→ **Exercise objective**:
Please set down, with no changes, every line of the material below from the one containing "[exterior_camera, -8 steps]" through the end. Skip the pictures.

Data below Start Marker

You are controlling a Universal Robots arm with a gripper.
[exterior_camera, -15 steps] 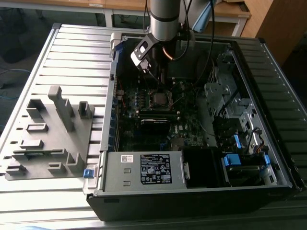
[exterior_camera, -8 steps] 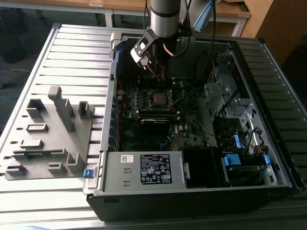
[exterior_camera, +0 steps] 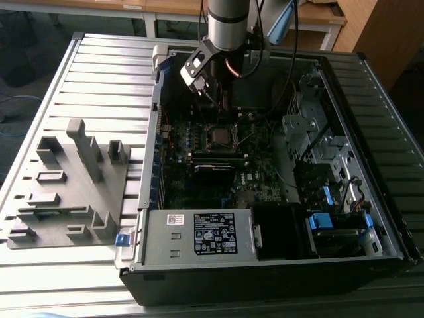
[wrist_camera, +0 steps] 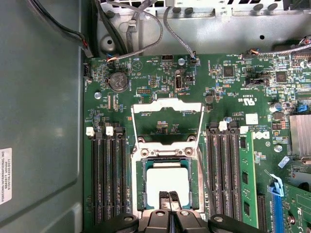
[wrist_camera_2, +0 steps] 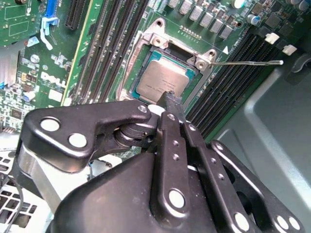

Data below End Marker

→ **Solution below**:
[exterior_camera, -8 steps] 
[exterior_camera, +0 steps] 
[wrist_camera, +0 steps] 
[wrist_camera_2, +0 steps] 

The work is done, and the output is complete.